# [Exercise aim]
A word-for-word transcript of the closing lines is required: from the one with "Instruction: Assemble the" through the final line of the data.

# [Information supplied]
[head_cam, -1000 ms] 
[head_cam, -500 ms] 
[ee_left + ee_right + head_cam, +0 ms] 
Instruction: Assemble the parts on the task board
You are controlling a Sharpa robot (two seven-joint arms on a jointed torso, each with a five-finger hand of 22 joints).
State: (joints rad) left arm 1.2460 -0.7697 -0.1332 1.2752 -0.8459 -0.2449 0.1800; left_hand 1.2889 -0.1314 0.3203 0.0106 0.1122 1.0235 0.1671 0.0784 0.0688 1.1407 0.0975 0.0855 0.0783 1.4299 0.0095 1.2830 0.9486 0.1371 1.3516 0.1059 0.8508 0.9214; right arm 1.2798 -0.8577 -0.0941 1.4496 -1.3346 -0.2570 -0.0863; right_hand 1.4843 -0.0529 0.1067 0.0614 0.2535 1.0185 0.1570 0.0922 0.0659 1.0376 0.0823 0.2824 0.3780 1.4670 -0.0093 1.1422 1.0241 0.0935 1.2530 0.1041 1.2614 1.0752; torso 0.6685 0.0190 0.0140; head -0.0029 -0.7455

# [Response]
Instruction: Assemble the parts on the task board
You are controlling a Sharpa robot (two seven-joint arms on a jointed torso, each with a five-finger hand of 22 joints).
State: (joints rad) left arm 1.2460 -0.7697 -0.1332 1.2752 -0.8459 -0.2449 0.1800; left_hand 1.2889 -0.1314 0.3203 0.0106 0.1122 1.0235 0.1671 0.0784 0.0688 1.1407 0.0975 0.0855 0.0783 1.4299 0.0095 1.2830 0.9486 0.1371 1.3516 0.1059 0.8508 0.9214; right arm 1.2798 -0.8577 -0.0941 1.4496 -1.3346 -0.2570 -0.0863; right_hand 1.4843 -0.0529 0.1067 0.0614 0.2535 1.0185 0.1570 0.0922 0.0659 1.0376 0.0823 0.2824 0.3780 1.4670 -0.0093 1.1422 1.0241 0.0935 1.2530 0.1041 1.2614 1.0752; torso 0.6685 0.0190 0.0140; head -0.0029 -0.7455

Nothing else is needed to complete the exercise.